La forza del progetto di Basaglia, la cui linea appare con chiarezza nel porre delle domande esistenziali, mette in discussione i rapporti di subordinazione fondati su ruoli ben separati, sottoposti all’autorità. Una militanza la sua che ripropone e riformula le sfide politiche a livello intellettuale. Avviare comunità di vita e di sopravvivenza, per sanare contraddizioni difficilmente risolvibili altrimenti. Nel far parlare chi tace, anche perché sopporta troppo la psichiatria diventa conoscenza in relazione e interazione col mondo che nella negoziazione trova la connessione col reale e si esprime attraverso il fare, in un coinvolgimento attivo. Nella negoziazione si trova la connessione con il mondo reale.

Esplorare l’istituzione manicomiale porta ad acquisire conoscenze, nel privilegiare l’etica di alcune virtù comportamentali e caratteriali, con al primo posto l’onestà e la lealtà come base e bene per un agire buono e autentico, così da elaborare buone azioni.
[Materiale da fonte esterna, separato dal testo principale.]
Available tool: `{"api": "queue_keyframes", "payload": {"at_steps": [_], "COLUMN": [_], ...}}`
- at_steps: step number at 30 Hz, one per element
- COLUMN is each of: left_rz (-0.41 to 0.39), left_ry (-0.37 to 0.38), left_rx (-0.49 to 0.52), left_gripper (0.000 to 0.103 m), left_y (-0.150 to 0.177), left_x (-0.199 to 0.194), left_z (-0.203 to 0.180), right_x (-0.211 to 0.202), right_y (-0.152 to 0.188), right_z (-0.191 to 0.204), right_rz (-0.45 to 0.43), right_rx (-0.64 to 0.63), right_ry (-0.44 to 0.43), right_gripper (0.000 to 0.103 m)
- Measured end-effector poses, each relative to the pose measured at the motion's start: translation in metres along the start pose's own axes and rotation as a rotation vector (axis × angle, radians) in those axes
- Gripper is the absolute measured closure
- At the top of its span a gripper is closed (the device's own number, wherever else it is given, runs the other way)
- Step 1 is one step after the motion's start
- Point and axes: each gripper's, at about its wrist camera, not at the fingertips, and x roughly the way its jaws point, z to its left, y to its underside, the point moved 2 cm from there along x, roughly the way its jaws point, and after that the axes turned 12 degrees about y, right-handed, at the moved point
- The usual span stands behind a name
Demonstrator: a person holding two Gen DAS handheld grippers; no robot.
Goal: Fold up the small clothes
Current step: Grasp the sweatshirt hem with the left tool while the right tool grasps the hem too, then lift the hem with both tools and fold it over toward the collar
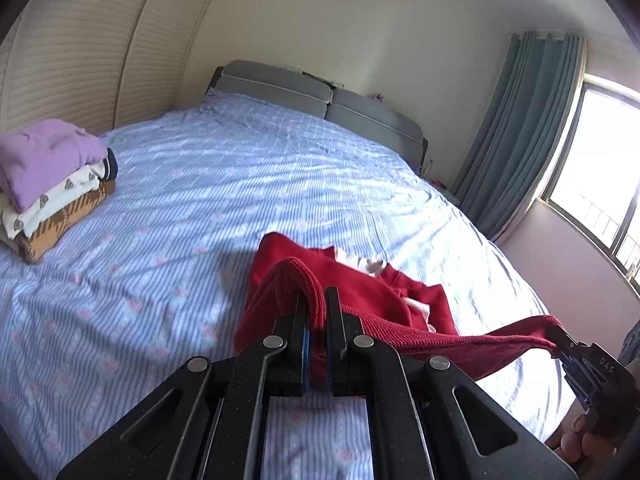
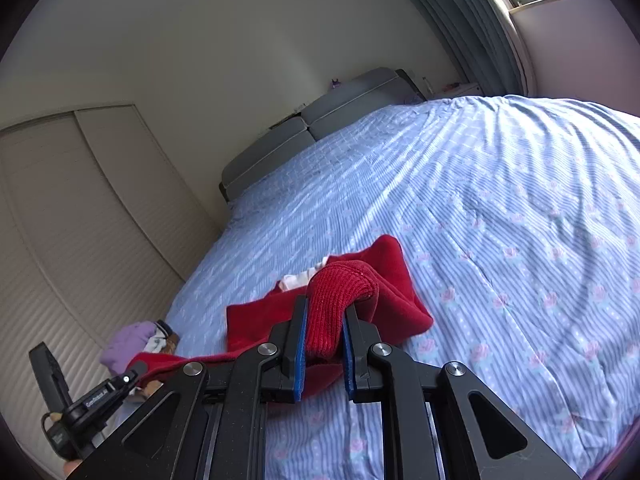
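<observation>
Already folded: purple, white patterned and brown checked pieces, stacked as a pile [image 1: 52, 184] near the left edge of the bed [image 1: 240, 184], well apart from the work; same pile glimpsed low and left in the right wrist view [image 2: 136, 342].
Garment in hand: red knit garment [image 1: 360, 292], partly lifted, partly resting on the striped blue sheet toward the near end of the bed; pale lining or a second layer showing at the far side, too small to name.
Left gripper [image 1: 316, 312]: pressed together on a ribbed red edge, cloth humped over the fingertips; seen also at lower left of the right wrist view [image 2: 134, 372], pinching the red hem.
Right gripper [image 2: 324, 316]: jaws held slightly apart by a thick bunch of ribbed knit clamped between the blue pads [image 2: 300, 344]; in the left wrist view, at far right [image 1: 560, 340], gripping the other end of the same edge.
Edge between grippers: stretched taut, raised off the sheet, likely the hem or a cuff band.
Stage, as a judgement: garment gripped and drawn out, not yet laid flat, no crease visible.
Still to do, probably: spread flat, fold sleeves and body, place on the pile.
Other unfolded clothes: none in sight, though the near end of the bed lies hidden behind the grippers.
</observation>
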Motion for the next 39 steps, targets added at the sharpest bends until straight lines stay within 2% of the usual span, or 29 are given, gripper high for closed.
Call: {"api": "queue_keyframes", "payload": {"at_steps": [8,14,22,28,34,35,37,38,39], "left_rz": [-0.044,-0.017,0.070,0.132,0.155,0.162,0.172,0.175,0.164], "left_ry": [-0.030,-0.052,-0.103,-0.139,-0.110,-0.101,-0.090,-0.098,-0.117], "left_rx": [-0.031,-0.056,-0.078,-0.068,-0.003,0.014,0.054,0.075,0.093], "left_gripper": [0.095,0.095,0.095,0.094,0.088,0.086,0.080,0.067,0.055], "left_y": [-0.044,-0.055,-0.040,-0.032,-0.035,-0.036,-0.036,-0.037,-0.038], "left_x": [0.082,0.150,0.221,0.243,0.222,0.218,0.208,0.204,0.199], "left_z": [0.022,0.049,0.085,0.088,0.075,0.073,0.070,0.068,0.068], "right_x": [0.081,0.160,0.252,0.277,0.262,0.256,0.240,0.232,0.222], "right_y": [-0.047,-0.063,-0.052,-0.040,-0.044,-0.045,-0.049,-0.051,-0.053], "right_z": [0.018,0.020,0.004,0.002,0.019,0.022,0.026,0.026,0.026], "right_rz": [-0.014,0.021,0.112,0.156,0.139,0.128,0.086,0.053,0.012], "right_rx": [0.009,0.016,0.013,-0.033,-0.121,-0.142,-0.188,-0.208,-0.225], "right_ry": [-0.004,0.022,0.090,0.142,0.167,0.169,0.199,0.225,0.237], "right_gripper": [0.088,0.088,0.088,0.087,0.074,0.069,0.041,0.022,0.019]}}
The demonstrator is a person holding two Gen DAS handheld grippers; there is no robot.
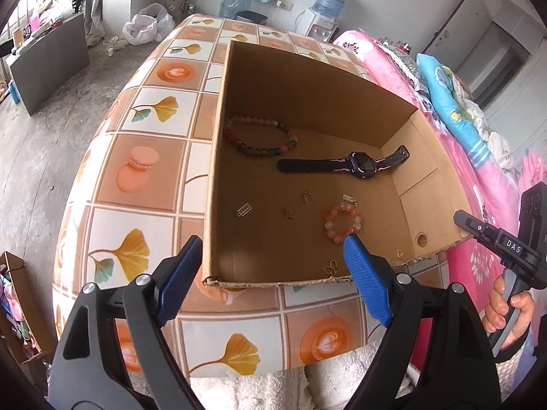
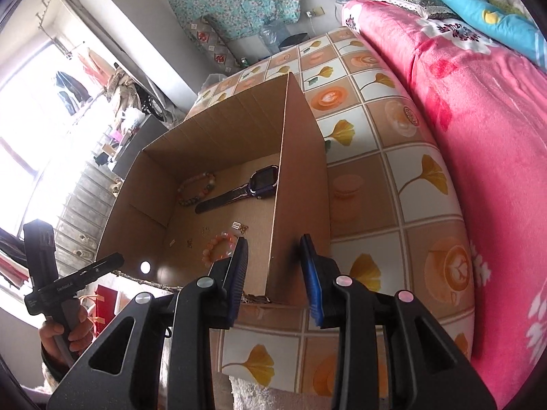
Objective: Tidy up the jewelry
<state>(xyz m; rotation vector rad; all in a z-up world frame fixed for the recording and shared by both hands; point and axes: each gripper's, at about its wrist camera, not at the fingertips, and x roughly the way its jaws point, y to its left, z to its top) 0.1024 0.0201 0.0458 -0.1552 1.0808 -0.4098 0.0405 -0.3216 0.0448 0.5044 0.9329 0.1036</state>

Una conoscenza basata sul soggetto agente, nel confronto quotidiano con l’altro.

A Basaglia, nello stare sempre con la testa tra le nuvole interessano le vite interiori complesse, le percezioni sottili e prendersi cura del prossimo, ma soprattutto uscire dal labirinto infido e intricato dell’ospedale psichiatrico per riacquistare autonomia, con ampi margini di sovranità su sé stessi. Trovare risposte ai bisogni reali delle persone e alimentare un senso profondo di appartenenza, coniugato a un’estesa partecipazione, nel prendere coscienza delle proprie contraddizioni e di quelle della realtà in cui si vive.